If the rules of a given competition or league are clearly stated and impartially enforced I do not see a problem with this. It would be better and safer than the current situation in which performance drugs are taken surreptitiously by many. This harms honest sportspeople who do not take them and lose as a result. It has often harmed the cheats as well, because all the protocols that make it relatively safe to put foreign chemicals into one’s body when done openly for medical purposes cannot operate in secret.

And as Aron D’Souza says, adult athletes should have the right to choose what they put into their bodies.

29 comments to Sport with or without performance drugs could work, so long as competition is honest.

  • Lord T

    I’m torn. The freedom side of me says Yes. However, we all know if this happens then this will then become the main one as it gets faster and therefore more ‘exciting’. New records will be made regularly for years and the unenhanced games will move to look like the women’s version. I’m uncomfortable with that as we would end up with all athletes having to go enhanced or have no chance of winning.

    As I’m not interested in the games anyway I will watch with uncomfortable interest.

  • John

    It’s wrong but as we already permit young people to mutilate their bodies rendering themselves sterile and probably in need of lifetime medical support then why not offer the same poisoned chalice to equally impressionable athletes who at least entertain us.

    The sport at present is little more than a joke anyway and that’s before taking into account the influx of sub-standard dudes into ladies events and changing rooms.

    It’s still wrong though.

  • Paul Marks.

    There could be two different sets of competitions – one for the drugged, the other for the undrugged.

    It is all very sad.

  • Patrick Crozier

    Up until the 1960s the Tour de France had never been particularly concerned about drug taking.

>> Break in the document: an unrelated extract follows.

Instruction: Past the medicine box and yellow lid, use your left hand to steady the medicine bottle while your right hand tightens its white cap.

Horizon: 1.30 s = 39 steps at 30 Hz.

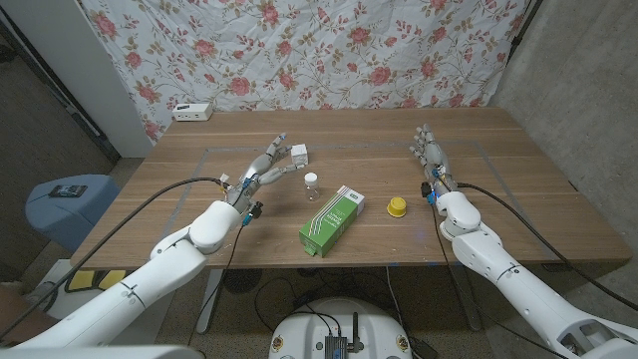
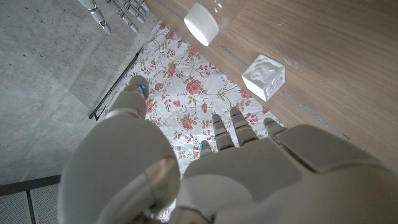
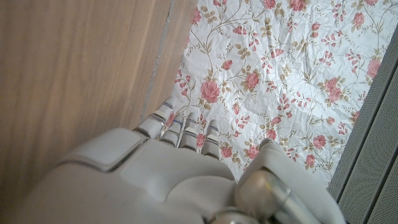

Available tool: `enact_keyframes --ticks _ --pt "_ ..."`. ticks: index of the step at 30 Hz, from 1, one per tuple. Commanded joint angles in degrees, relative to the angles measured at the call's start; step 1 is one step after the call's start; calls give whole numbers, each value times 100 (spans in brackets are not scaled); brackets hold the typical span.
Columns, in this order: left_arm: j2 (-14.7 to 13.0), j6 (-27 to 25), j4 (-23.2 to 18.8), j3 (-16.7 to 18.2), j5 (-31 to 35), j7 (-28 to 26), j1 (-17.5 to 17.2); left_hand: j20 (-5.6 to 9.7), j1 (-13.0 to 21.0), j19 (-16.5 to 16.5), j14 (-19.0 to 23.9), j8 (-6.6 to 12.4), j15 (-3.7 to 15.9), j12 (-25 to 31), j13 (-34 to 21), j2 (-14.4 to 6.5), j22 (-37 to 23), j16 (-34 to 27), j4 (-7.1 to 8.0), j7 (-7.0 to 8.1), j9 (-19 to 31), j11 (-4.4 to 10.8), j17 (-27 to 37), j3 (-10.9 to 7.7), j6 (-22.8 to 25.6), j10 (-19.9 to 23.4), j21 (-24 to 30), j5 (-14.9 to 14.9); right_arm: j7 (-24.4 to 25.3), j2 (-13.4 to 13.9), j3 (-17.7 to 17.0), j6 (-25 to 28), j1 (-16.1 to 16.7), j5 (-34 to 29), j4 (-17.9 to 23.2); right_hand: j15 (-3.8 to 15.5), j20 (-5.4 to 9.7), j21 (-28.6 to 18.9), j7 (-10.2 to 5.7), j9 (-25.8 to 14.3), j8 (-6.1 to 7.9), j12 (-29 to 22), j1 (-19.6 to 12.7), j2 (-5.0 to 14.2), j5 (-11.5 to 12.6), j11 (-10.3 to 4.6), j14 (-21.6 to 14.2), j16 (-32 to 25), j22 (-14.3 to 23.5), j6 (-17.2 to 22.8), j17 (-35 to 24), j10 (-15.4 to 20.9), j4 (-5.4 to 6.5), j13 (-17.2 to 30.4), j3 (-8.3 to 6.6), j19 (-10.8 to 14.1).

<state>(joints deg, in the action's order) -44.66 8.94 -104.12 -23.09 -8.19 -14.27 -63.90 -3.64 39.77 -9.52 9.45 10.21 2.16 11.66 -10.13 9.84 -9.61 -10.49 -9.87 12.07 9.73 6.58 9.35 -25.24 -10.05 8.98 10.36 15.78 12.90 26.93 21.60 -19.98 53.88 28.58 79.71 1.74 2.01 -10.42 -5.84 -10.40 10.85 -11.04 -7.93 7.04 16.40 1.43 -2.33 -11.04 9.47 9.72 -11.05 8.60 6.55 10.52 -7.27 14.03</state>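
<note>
The medicine bottle [image 1: 312,186] stands upright on the wooden table [image 1: 498,199], its long axis vertical and its white cap [image 1: 312,179] pointing up. It is a small bottle of clear material with a round, smooth cap; in the left wrist view the cap [image 2: 201,23] looks like a plain white disc. The bottle is just behind the medicine box [image 1: 331,220], which is a long green and white carton lying flat. The yellow lid [image 1: 397,207], round and domed, lies near the box on its right side. A small white cube [image 1: 299,154] with relief pattern sits behind the bottle. The left hand [image 1: 261,172] is near the bottle, holding nothing, its fingers spread. The right hand [image 1: 431,160] is well apart from the bottle, empty, its fingers straight.
</note>
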Motion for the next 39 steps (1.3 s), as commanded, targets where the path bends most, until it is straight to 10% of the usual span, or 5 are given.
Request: enact_keyframes --ticks 1,14,39 --pt "179 158 99 -93 796 -537 -77 87 105 85 159 58 371 52 -12 -14 -8 -43 42 -46 31 4 10 96 -926 184 63 34 191 0 -34 -29 131 -108 160 33 186 -26 -7 -1 24 -22 7 -4 15 9 32 -22 14 63 -21 55 13 21 -46 -23" --pt "666 671 619 -215 1375 -1249 -134 346 374 820 1151 198 425 131 -2 -114 1 -94 88 -241 23 -20 2 422 -95 1149 125 144 263 26 -38 56 183 -161 291 14 182 -28 -48 -1 25 -21 17 -4 14 -11 27 -26 14 81 -23 58 19 22 -51 -26" --pt "770 528 810 -366 1155 -922 -109 277 529 594 772 29 348 -109 -12 -74 -1 83 122 -223 27 -43 8 578 -352 783 -3 168 343 -23 -43 6 298 -187 346 -3 163 -27 -62 -2 19 -18 34 -10 13 -7 25 -29 14 89 -25 57 26 23 -57 -40"
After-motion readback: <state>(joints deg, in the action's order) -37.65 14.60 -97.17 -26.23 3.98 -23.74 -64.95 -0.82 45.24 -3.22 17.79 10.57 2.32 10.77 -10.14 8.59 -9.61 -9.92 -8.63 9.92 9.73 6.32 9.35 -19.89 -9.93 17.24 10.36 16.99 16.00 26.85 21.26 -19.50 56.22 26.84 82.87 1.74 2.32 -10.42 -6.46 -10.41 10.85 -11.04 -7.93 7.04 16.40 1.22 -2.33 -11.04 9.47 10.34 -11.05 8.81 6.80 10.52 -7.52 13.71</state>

Neither had the riders with one using words to the effect “If you expect us to put our bodies through this then you also have to expect us to be taking the odd pick-me-up.”

    That was until the 1967 tour. In that year British cyclist, Tom Simpson died – almost certainly as a consequence of drugs. Since then, they’ve been a lot keener on testing. Why? Because sportsmen dying is bad for business. People do not want to see it. Formula 1 had a similar problem – with deaths if not drugs – and it has got a lot safer over the years. And a lot more popular.

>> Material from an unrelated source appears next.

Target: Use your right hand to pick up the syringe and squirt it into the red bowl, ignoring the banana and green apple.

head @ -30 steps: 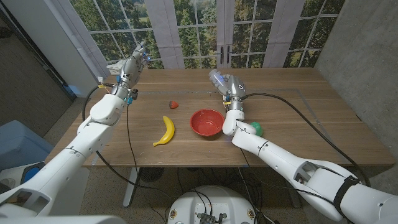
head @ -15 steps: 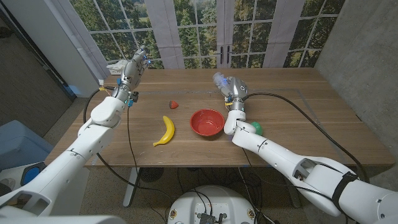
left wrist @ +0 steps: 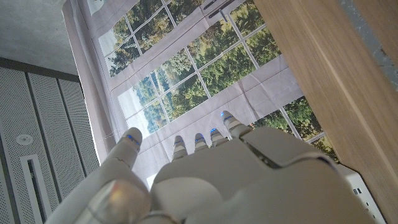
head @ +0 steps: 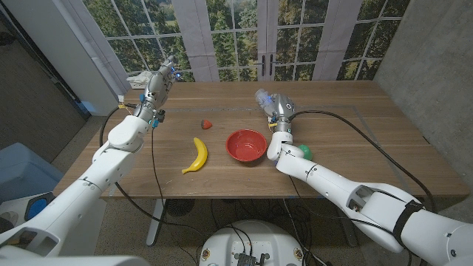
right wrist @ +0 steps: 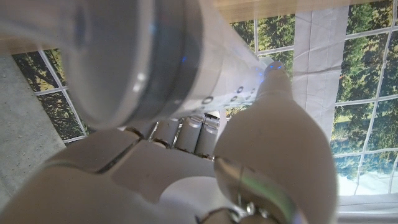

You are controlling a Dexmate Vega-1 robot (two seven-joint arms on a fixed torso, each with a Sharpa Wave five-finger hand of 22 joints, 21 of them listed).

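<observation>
Your right hand (head: 272, 103) has drifted a touch right, fingers clamped on the syringe (right wrist: 155, 56), beyond the red bowl (head: 246, 145). Left hand (head: 157, 87) idles, fingers apart.

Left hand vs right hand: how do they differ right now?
The right hand grips the syringe; the left hand holds nothing, fingers extended. The right hand hangs just behind the red bowl; the left hand is raised near the table's far left corner. Both are raised off the table.
</observation>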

    I suspect this guy is going to run – if you’ll excuse the pun – into similar problems. Unless he is very careful someone is going to die.

    I suppose if I am going to mention the Tour de France I am also going to have to mention Lance Armstrong. The problem in the 1990s was EPO and for years there wasn’t a test for it. So cyclists were given a choice: take it or get another job. And there was lots of money rolling in so the commentators and governing bodies turned a blind eye. I would like to think they’ve learned their lesson but I am not sure. The last 4 winners of the race have all been under the age of 23. This is highly unusual.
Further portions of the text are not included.